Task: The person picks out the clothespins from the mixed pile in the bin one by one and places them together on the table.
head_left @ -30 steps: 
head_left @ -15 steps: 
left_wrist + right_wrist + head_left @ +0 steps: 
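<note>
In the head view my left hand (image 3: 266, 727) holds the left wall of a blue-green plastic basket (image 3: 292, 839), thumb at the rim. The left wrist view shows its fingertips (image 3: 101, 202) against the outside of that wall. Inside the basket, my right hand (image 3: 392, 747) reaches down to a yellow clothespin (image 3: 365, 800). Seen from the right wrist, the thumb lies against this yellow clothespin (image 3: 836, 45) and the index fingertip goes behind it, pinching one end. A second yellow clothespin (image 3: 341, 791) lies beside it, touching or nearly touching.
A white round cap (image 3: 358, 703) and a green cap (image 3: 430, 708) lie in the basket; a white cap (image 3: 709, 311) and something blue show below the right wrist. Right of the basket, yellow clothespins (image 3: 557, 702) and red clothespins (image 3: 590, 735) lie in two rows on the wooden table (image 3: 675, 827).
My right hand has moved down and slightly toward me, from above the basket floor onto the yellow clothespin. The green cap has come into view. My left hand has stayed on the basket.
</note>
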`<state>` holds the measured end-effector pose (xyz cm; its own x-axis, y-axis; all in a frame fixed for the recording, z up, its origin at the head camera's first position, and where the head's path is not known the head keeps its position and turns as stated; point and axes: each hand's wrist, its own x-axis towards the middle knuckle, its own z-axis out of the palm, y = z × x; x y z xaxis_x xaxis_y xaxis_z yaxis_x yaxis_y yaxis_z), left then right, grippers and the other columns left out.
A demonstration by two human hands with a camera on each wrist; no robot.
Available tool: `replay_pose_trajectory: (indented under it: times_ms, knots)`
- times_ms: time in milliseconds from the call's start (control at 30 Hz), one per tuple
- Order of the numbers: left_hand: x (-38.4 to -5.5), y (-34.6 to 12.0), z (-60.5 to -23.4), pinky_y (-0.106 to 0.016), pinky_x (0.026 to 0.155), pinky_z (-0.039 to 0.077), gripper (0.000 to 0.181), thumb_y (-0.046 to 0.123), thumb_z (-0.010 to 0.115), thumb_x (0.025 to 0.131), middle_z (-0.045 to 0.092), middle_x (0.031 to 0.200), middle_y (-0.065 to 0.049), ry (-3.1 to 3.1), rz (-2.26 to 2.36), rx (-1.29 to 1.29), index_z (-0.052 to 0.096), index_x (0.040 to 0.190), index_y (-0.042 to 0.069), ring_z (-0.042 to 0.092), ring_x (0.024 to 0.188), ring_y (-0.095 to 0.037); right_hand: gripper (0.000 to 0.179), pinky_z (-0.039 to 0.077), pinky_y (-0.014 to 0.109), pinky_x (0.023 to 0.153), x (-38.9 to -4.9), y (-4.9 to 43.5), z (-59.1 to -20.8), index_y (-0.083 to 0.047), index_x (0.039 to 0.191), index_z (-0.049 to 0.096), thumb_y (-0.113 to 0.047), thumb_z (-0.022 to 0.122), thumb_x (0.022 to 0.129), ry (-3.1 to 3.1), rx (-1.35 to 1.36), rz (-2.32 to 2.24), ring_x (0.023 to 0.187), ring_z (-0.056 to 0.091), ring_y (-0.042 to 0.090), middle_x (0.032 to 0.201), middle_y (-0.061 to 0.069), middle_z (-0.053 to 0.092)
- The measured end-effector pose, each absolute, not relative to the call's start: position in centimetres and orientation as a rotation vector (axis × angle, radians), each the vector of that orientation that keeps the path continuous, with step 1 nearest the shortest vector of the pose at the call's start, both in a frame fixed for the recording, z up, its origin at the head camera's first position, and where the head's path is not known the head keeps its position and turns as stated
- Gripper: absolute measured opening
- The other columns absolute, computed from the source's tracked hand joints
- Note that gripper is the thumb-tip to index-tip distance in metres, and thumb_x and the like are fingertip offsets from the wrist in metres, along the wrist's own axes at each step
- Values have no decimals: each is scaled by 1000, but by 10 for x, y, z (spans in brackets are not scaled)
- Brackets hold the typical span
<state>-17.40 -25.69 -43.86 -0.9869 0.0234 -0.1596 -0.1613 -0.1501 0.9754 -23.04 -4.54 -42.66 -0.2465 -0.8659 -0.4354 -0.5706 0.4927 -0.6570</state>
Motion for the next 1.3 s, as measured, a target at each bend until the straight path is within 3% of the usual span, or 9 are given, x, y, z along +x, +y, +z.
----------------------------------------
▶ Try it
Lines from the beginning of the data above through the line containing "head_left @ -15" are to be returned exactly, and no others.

▶ Answer box
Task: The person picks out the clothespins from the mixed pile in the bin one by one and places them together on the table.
head_left @ -30 steps: 
head_left @ -15 steps: 

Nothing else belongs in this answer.